** ACTIVITY **
Each line in the listing below that holds "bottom" should be counted; reply with that number only.

** TASK DATA **
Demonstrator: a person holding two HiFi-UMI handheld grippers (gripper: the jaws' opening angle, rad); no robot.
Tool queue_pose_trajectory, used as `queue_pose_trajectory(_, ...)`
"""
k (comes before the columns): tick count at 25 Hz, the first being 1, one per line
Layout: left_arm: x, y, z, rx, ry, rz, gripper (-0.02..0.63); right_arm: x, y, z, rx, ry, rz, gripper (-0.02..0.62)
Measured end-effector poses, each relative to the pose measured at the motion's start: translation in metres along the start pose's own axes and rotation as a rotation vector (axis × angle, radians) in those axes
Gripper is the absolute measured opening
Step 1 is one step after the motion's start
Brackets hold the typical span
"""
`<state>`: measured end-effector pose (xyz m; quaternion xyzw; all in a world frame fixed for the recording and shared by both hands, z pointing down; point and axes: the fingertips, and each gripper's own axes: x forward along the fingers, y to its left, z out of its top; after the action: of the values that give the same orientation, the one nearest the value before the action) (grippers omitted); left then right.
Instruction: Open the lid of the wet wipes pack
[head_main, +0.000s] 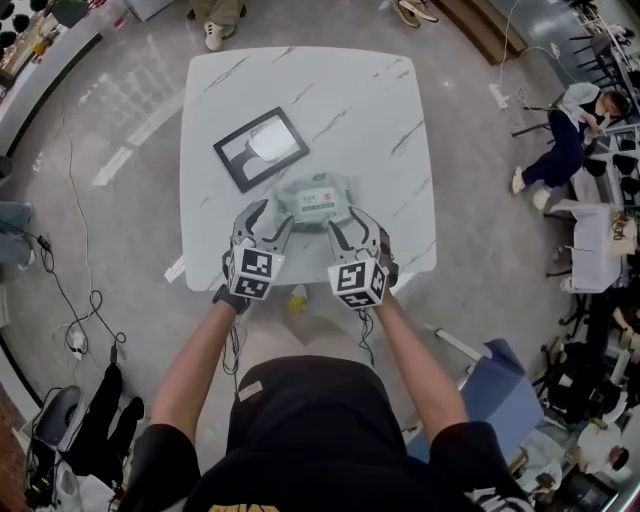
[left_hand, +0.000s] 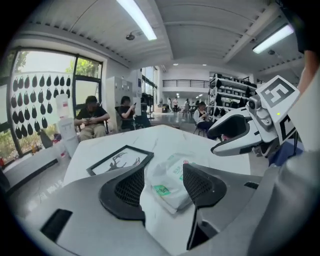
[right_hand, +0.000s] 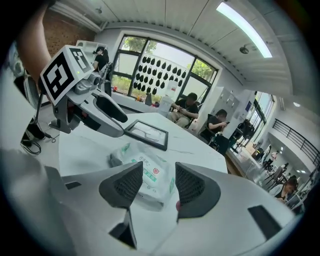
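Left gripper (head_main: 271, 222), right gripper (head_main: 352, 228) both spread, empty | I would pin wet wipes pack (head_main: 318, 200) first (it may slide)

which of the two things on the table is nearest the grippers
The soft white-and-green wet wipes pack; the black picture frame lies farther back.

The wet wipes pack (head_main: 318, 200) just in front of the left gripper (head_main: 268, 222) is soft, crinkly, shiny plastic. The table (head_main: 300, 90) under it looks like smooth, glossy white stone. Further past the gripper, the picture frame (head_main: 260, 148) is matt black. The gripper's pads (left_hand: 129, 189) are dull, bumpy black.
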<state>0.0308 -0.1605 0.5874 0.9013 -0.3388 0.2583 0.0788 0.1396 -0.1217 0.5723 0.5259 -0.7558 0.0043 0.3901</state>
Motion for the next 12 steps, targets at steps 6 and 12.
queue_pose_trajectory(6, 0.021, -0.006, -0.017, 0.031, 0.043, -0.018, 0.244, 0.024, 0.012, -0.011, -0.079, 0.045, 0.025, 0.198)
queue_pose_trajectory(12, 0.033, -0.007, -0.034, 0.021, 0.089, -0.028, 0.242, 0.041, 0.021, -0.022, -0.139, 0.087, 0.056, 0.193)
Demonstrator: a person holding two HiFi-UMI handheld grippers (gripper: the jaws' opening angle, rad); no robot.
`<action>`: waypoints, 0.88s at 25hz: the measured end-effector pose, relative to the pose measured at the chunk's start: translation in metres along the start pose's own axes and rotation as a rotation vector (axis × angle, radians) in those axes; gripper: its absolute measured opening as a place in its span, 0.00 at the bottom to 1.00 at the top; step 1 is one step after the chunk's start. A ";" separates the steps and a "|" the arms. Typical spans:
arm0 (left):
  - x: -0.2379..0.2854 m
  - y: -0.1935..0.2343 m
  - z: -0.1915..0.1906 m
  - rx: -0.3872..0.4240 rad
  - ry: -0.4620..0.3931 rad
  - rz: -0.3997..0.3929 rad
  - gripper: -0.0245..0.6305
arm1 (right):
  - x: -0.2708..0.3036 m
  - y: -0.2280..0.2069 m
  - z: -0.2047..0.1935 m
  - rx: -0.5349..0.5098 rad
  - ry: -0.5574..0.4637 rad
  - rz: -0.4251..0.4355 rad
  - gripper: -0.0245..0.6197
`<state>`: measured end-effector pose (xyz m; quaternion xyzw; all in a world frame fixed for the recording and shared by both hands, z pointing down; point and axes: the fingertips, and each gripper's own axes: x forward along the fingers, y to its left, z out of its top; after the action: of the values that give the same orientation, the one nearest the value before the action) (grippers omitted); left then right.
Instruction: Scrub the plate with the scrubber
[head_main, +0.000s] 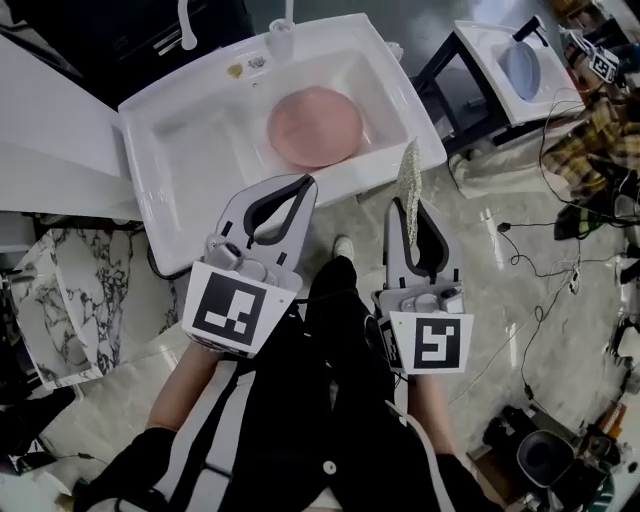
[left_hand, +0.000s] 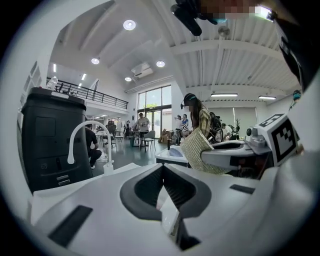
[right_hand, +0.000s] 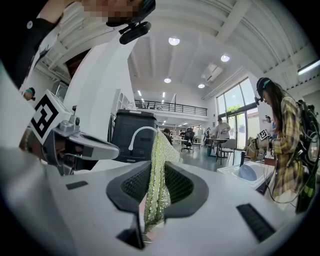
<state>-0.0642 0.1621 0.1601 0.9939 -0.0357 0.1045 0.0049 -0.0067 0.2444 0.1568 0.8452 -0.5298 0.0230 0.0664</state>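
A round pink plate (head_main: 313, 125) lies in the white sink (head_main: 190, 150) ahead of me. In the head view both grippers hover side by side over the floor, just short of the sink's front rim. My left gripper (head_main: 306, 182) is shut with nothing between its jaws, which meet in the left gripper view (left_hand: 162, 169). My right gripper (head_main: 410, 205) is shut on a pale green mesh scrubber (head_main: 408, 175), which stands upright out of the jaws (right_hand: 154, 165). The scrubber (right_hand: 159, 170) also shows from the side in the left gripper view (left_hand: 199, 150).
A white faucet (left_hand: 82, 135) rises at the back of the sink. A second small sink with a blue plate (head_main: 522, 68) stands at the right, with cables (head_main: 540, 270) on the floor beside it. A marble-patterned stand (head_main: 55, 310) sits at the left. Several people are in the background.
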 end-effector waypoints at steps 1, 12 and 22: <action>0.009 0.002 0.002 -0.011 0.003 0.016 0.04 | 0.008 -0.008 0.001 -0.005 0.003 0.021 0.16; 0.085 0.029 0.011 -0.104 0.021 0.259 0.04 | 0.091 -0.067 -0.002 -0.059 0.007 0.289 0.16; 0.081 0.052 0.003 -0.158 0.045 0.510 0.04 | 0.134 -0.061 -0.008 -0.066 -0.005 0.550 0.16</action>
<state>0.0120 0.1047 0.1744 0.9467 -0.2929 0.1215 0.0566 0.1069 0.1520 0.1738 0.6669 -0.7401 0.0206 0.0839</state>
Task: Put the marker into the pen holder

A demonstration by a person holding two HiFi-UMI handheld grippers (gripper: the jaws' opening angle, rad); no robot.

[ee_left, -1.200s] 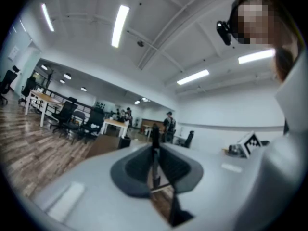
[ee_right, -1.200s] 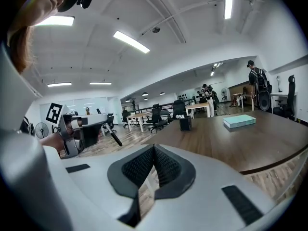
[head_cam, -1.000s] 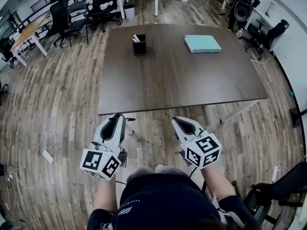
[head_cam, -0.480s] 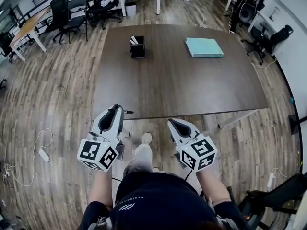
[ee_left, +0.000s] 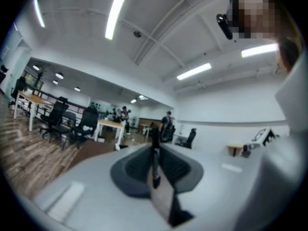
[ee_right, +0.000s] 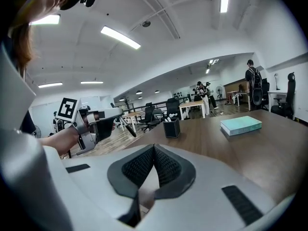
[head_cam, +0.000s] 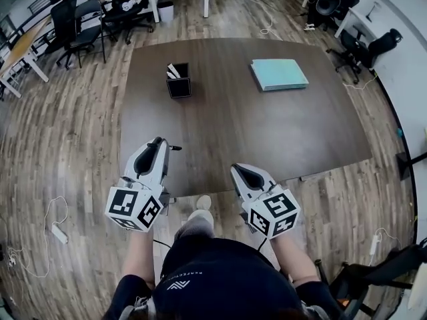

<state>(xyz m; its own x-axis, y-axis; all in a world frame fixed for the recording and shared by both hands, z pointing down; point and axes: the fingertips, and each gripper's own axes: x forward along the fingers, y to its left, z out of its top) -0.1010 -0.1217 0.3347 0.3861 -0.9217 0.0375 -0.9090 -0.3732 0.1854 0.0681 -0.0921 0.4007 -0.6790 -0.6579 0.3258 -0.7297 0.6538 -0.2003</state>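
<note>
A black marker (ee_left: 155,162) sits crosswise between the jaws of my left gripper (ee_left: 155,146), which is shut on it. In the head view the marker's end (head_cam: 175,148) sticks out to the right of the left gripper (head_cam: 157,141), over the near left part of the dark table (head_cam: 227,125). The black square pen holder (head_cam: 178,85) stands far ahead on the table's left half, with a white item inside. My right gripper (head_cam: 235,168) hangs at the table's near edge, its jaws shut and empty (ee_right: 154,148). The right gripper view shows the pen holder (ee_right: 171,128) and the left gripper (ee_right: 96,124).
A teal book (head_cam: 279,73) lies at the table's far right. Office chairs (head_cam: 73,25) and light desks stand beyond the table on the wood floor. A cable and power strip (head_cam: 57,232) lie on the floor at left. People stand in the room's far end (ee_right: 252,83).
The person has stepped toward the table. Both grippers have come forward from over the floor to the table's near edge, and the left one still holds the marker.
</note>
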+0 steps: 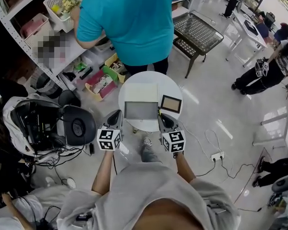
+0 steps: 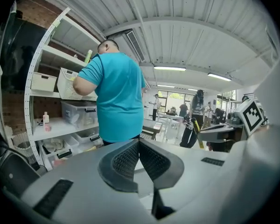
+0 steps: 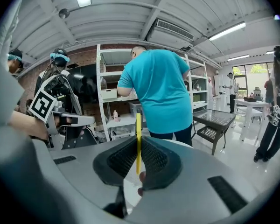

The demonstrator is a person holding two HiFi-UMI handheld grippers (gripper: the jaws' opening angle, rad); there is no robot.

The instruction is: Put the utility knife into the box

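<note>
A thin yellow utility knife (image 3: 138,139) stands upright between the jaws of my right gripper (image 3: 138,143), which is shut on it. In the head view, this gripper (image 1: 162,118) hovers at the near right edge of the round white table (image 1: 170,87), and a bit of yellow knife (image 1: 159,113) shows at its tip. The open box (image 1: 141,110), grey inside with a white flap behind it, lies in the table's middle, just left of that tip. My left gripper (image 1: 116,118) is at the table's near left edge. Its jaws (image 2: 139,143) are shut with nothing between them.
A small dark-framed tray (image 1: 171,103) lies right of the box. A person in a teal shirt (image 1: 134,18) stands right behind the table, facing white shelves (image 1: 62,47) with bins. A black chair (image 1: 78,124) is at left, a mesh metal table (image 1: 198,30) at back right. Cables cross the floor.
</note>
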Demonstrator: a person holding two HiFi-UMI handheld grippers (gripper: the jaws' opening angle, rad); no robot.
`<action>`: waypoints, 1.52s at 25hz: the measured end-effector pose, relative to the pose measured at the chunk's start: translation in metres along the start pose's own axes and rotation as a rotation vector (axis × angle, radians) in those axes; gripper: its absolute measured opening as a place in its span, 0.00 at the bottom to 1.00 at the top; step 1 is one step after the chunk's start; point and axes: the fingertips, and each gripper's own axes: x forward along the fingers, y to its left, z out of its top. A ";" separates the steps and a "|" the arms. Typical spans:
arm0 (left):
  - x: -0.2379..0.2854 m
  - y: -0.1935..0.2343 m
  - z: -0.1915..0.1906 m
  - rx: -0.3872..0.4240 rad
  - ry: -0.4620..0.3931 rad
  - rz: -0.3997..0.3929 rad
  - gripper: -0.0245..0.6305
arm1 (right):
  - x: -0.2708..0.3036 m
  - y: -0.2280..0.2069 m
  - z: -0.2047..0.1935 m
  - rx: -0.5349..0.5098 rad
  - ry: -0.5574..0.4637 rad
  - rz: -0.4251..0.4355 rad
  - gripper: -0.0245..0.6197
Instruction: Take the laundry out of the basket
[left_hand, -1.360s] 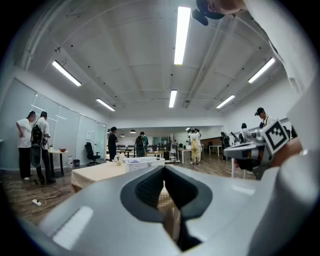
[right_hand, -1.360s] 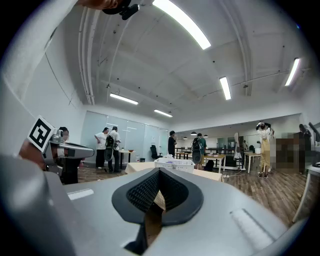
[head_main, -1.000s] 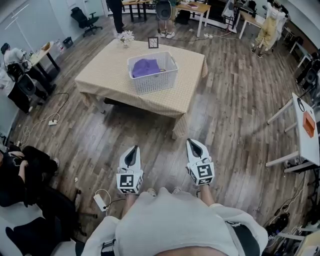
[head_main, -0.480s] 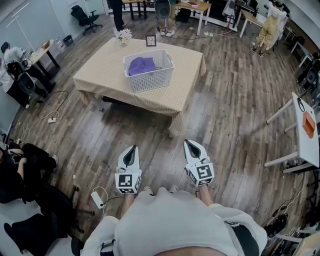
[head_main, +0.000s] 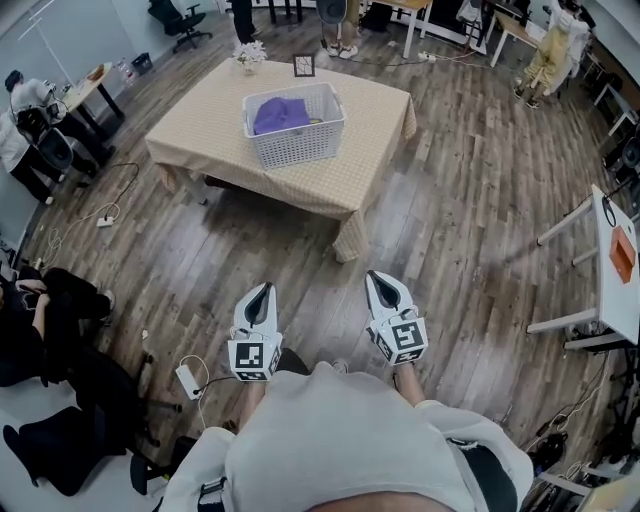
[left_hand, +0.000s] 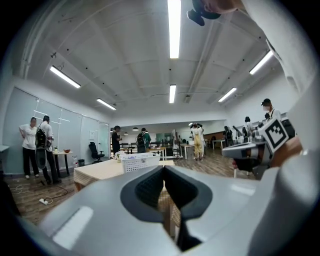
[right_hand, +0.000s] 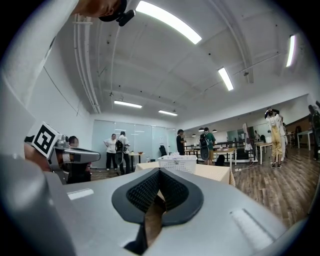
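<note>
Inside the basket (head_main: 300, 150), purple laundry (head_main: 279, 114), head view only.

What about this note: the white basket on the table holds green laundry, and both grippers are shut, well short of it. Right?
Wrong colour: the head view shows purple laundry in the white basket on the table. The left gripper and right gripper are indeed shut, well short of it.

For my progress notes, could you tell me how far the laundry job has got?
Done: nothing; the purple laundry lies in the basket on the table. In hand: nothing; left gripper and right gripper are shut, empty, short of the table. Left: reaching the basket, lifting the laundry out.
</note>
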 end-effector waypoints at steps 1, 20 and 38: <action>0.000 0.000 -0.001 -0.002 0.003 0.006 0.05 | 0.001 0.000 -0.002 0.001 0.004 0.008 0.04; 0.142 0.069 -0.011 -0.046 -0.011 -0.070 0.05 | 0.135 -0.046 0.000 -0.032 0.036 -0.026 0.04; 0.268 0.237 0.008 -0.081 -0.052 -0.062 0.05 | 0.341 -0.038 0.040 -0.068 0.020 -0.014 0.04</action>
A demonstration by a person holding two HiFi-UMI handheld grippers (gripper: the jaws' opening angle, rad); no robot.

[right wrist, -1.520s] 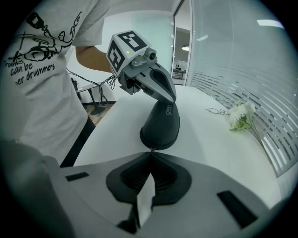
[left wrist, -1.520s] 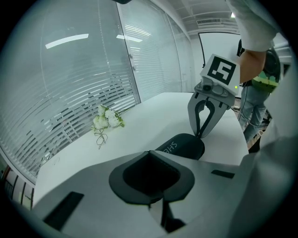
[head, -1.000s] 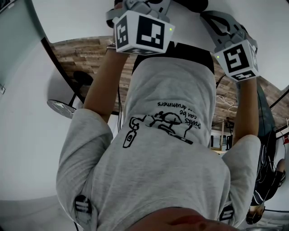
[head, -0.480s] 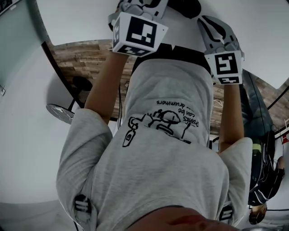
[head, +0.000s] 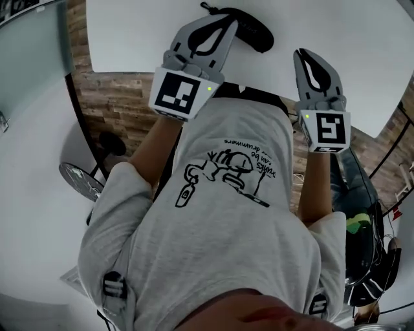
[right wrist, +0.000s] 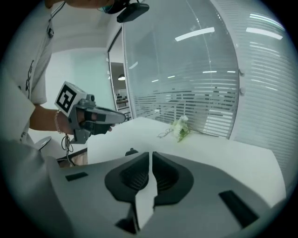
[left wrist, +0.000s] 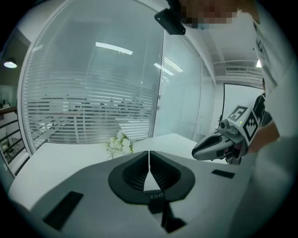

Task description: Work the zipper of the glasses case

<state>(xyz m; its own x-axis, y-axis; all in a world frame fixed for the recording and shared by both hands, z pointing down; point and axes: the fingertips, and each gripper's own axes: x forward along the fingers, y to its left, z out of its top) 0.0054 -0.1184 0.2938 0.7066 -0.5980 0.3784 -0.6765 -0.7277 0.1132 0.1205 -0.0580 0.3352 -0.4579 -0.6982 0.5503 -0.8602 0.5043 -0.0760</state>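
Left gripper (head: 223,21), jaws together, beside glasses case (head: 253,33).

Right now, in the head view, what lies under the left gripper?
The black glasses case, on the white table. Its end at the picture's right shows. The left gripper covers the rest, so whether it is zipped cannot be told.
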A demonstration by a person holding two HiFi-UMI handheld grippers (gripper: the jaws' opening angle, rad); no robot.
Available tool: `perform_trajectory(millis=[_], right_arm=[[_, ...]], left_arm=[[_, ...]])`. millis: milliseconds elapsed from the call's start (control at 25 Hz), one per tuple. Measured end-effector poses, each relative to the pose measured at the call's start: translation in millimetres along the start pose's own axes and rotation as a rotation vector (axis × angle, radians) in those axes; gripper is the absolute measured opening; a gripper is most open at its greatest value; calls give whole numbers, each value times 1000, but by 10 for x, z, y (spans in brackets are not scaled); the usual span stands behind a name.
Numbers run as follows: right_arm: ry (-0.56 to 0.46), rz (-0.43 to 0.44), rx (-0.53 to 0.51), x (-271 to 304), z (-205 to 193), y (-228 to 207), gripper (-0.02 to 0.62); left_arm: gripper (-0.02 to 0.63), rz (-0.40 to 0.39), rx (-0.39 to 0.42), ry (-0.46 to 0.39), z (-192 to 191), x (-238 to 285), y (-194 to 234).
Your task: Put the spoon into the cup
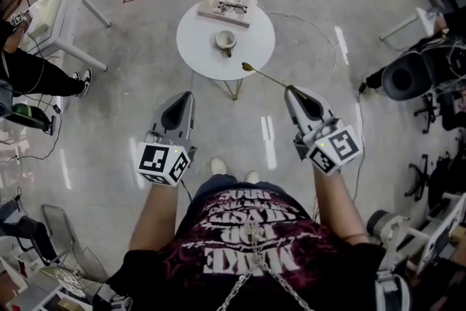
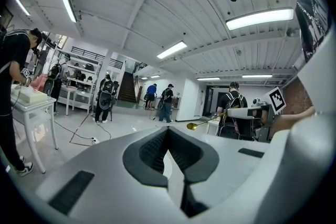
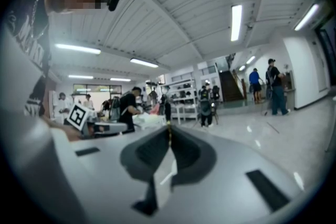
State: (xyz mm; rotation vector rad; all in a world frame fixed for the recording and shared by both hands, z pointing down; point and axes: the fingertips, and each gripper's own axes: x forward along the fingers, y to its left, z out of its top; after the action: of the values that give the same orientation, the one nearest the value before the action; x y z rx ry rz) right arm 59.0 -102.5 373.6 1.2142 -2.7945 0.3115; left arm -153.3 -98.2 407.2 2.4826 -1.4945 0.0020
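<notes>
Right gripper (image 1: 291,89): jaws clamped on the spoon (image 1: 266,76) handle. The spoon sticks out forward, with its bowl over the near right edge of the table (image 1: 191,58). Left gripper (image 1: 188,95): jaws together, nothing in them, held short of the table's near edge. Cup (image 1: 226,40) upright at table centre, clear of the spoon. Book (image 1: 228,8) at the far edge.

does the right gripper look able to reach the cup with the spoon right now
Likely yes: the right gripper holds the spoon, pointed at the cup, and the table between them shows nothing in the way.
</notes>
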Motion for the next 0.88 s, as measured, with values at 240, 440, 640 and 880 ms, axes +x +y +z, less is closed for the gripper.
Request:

** THE ANSWER **
2